Activity >> All lines in the records below that hold "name" are to be shown.

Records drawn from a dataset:
----------------
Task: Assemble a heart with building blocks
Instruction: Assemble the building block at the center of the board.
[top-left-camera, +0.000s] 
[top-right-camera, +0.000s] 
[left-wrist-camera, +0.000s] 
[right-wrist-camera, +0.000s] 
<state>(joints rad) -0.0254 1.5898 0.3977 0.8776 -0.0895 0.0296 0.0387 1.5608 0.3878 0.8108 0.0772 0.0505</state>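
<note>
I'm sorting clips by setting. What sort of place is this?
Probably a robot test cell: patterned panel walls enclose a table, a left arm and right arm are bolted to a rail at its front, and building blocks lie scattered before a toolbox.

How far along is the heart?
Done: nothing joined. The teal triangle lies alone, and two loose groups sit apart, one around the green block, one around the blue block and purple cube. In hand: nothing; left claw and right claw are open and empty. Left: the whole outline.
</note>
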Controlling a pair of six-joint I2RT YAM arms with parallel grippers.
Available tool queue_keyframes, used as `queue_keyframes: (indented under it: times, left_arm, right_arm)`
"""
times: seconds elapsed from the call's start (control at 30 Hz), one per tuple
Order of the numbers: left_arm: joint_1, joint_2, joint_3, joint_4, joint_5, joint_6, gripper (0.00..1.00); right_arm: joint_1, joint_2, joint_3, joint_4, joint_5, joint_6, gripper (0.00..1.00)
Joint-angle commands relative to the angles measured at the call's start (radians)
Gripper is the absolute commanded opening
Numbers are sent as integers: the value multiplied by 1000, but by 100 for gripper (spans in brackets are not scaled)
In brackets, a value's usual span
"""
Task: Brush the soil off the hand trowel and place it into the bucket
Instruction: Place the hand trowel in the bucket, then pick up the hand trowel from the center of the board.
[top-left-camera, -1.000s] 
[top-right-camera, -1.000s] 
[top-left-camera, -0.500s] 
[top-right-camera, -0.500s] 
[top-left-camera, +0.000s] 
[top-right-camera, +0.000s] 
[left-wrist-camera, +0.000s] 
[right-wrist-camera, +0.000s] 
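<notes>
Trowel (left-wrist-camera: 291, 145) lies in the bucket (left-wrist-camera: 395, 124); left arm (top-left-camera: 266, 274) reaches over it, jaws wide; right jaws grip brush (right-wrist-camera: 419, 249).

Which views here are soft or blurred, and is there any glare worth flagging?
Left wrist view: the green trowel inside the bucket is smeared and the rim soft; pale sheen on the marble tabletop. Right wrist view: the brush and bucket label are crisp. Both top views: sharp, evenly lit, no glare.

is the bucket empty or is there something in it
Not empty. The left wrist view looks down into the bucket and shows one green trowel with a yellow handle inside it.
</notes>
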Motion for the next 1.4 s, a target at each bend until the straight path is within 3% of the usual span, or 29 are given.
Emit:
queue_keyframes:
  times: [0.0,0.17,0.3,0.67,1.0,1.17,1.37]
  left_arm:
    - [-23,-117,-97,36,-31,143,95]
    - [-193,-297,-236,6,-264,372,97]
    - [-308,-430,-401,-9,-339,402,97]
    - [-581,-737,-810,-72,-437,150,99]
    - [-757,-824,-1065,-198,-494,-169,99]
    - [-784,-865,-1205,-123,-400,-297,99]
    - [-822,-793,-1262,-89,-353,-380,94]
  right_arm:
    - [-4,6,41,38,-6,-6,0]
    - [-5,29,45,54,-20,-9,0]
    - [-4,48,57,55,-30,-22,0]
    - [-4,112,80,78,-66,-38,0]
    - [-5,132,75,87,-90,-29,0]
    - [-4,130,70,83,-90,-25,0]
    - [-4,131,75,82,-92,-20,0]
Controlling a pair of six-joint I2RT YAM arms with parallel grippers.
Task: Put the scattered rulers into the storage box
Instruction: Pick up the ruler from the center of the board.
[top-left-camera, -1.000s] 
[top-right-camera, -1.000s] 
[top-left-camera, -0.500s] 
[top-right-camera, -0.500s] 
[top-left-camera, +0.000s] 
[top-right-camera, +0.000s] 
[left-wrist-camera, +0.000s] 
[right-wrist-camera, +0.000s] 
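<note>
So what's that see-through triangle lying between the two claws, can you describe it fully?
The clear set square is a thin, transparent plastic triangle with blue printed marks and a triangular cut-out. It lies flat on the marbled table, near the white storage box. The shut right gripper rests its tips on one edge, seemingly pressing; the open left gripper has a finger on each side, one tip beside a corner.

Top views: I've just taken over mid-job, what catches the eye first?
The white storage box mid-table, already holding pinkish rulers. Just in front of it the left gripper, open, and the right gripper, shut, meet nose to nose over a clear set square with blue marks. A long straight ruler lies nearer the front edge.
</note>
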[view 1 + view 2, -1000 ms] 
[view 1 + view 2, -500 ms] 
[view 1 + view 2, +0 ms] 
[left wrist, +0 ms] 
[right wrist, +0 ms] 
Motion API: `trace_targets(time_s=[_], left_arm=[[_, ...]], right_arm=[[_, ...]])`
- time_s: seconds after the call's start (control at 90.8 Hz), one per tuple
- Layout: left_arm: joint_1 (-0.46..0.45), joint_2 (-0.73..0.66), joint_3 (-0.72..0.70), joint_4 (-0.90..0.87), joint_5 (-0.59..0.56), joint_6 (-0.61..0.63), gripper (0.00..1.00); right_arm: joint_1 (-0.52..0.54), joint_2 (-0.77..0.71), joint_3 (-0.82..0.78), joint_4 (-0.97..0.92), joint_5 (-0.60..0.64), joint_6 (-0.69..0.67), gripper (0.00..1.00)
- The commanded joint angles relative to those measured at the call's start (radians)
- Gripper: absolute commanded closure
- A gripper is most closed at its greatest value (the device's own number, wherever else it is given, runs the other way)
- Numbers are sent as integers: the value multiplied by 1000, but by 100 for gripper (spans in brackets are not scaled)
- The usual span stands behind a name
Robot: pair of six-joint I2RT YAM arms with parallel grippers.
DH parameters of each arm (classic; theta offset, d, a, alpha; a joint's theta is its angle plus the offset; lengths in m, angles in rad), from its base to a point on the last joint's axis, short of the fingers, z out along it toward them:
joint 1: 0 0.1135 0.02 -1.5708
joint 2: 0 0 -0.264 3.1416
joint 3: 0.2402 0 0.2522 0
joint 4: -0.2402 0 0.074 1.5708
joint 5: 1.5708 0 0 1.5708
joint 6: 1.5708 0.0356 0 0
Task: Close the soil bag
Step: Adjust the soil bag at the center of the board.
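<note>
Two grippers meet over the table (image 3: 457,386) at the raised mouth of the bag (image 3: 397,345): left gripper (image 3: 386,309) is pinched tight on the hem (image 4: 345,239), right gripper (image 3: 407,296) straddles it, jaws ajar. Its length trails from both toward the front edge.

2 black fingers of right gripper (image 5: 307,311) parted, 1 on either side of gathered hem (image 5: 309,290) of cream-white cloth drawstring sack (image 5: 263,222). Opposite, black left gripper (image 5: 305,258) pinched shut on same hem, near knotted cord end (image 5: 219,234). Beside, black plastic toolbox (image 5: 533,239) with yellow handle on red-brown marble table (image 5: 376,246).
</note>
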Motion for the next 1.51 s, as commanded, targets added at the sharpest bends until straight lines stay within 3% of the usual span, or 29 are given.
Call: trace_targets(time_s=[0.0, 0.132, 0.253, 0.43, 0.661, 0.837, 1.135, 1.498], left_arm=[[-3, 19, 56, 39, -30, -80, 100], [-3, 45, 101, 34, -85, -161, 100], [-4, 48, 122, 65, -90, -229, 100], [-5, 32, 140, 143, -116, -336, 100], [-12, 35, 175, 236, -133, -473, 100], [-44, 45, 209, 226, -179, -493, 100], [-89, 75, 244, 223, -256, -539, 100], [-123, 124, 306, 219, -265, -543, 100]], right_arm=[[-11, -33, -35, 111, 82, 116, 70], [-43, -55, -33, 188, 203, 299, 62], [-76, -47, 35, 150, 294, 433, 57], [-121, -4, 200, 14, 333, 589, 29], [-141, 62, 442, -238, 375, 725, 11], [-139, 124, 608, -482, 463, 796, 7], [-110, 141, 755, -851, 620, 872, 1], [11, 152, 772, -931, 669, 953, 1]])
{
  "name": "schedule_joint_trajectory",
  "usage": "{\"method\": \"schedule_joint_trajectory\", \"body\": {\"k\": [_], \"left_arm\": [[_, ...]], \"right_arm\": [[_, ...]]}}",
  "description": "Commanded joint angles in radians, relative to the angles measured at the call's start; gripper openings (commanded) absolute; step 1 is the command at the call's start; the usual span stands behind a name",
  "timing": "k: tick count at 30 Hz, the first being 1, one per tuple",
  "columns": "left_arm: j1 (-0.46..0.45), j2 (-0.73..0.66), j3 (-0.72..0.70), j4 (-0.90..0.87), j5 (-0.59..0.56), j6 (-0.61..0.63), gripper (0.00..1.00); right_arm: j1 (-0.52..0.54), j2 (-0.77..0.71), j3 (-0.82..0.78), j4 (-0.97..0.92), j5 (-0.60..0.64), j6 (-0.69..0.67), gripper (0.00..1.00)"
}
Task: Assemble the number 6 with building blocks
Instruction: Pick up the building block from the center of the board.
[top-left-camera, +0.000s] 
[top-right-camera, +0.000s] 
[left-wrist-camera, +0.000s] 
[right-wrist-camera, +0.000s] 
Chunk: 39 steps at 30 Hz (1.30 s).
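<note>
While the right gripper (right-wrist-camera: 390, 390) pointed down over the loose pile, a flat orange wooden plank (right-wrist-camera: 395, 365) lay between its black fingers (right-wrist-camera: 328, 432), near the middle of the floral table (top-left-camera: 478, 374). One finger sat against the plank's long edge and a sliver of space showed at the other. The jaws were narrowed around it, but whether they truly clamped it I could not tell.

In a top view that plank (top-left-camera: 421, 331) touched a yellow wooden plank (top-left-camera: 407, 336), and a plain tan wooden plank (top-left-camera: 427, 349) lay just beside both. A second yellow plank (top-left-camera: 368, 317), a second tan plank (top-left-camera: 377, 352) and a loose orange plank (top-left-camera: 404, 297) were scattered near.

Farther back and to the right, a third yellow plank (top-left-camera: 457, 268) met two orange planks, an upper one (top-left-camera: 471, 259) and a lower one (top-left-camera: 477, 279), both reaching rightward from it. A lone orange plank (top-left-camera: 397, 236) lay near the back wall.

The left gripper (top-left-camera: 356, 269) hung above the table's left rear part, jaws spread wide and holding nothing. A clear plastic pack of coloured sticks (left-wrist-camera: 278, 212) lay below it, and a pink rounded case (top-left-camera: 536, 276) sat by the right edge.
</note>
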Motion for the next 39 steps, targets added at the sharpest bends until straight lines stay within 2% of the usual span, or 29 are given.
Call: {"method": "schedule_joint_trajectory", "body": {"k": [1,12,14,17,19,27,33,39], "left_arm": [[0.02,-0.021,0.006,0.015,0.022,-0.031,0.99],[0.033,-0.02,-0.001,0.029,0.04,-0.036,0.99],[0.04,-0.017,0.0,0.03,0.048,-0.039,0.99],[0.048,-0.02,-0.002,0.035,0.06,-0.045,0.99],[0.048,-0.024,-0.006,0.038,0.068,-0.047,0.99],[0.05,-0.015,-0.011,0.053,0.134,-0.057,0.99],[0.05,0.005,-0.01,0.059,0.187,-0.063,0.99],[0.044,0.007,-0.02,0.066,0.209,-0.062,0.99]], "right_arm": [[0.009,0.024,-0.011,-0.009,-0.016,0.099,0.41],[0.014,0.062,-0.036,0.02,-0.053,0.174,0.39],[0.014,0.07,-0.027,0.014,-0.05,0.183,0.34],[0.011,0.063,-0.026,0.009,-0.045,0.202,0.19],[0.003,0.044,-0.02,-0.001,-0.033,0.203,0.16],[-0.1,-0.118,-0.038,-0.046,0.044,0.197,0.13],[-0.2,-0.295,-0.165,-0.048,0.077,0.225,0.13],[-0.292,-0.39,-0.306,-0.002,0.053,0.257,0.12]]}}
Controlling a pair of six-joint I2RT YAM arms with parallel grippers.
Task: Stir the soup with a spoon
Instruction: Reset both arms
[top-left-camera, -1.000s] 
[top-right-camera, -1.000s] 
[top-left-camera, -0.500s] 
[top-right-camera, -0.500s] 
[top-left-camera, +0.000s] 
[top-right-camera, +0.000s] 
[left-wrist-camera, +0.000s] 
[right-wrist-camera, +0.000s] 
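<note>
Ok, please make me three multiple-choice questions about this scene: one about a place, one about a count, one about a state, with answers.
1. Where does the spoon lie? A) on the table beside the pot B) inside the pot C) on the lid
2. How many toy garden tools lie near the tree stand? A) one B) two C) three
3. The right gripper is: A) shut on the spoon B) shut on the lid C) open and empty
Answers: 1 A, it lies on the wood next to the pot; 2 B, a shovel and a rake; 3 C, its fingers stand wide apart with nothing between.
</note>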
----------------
Exercise solution >>
- The usual span stands behind a name
  "name": "schedule_joint_trajectory",
  "description": "Commanded joint angles in radians, relative to the angles measured at the call's start; gripper openings (commanded) absolute; step 1 is the command at the call's start; the usual span stands behind a name",

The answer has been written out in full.